• **Description of the task**
From top to bottom, write out the listing exactly and skip every picture.
*** Opening The data ***
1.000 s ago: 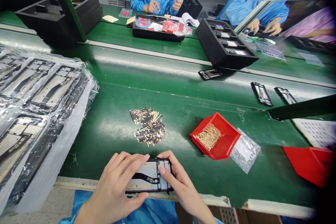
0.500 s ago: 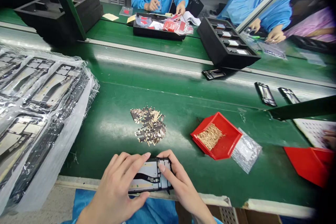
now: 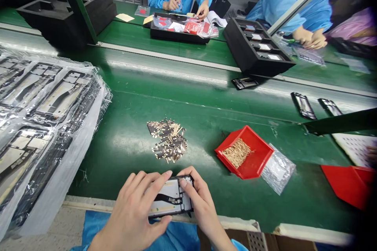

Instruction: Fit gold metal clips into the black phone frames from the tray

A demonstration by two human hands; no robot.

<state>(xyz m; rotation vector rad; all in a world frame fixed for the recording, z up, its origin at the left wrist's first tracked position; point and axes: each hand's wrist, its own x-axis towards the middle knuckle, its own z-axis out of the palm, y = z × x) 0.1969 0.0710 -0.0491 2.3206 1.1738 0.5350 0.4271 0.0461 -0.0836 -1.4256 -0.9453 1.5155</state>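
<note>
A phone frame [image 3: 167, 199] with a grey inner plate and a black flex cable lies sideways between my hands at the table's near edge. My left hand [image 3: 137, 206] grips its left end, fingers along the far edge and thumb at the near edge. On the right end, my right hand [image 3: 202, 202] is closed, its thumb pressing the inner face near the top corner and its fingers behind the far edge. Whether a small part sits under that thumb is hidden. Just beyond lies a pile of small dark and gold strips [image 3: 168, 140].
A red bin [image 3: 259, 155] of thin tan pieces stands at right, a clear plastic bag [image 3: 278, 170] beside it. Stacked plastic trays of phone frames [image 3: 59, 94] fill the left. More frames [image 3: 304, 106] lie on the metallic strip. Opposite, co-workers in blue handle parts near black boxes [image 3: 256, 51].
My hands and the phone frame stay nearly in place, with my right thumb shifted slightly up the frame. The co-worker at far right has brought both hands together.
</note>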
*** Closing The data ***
• **Written solution**
1.000 s ago: 
0.500 s ago: 
now: 

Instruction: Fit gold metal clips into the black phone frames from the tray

A demonstration by two human hands; no robot.

<state>(xyz m; rotation vector rad; all in a world frame fixed for the recording, z up, its origin at the left wrist's first tracked position; point and axes: each hand's wrist, its own x-axis towards the middle knuckle, its own z-axis out of the palm, y = z × x) 0.1969 0.0710 -0.0491 2.3206 1.1738 0.5350 0.4271 0.0461 -0.0836 -1.4256 -0.9453 1.5155</state>
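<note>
A phone frame [image 3: 167, 199] with a grey inner plate and a black flex cable lies sideways between my hands at the table's near edge. My left hand [image 3: 137, 206] grips its left end, fingers along the far edge and thumb at the near edge. On the right end, my right hand [image 3: 202, 202] is closed, its thumb pressing the inner face near the top corner and its fingers behind the far edge. Whether a small part sits under that thumb is hidden. Just beyond lies a pile of small dark and gold strips [image 3: 168, 140].
A red bin [image 3: 259, 155] of thin tan pieces stands at right, a clear plastic bag [image 3: 278, 170] beside it. Stacked plastic trays of phone frames [image 3: 59, 94] fill the left. More frames [image 3: 304, 106] lie on the metallic strip. Opposite, co-workers in blue handle parts near black boxes [image 3: 256, 51].
My hands and the phone frame stay nearly in place, with my right thumb shifted slightly up the frame. The co-worker at far right has brought both hands together.
</note>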

That wraps up the answer.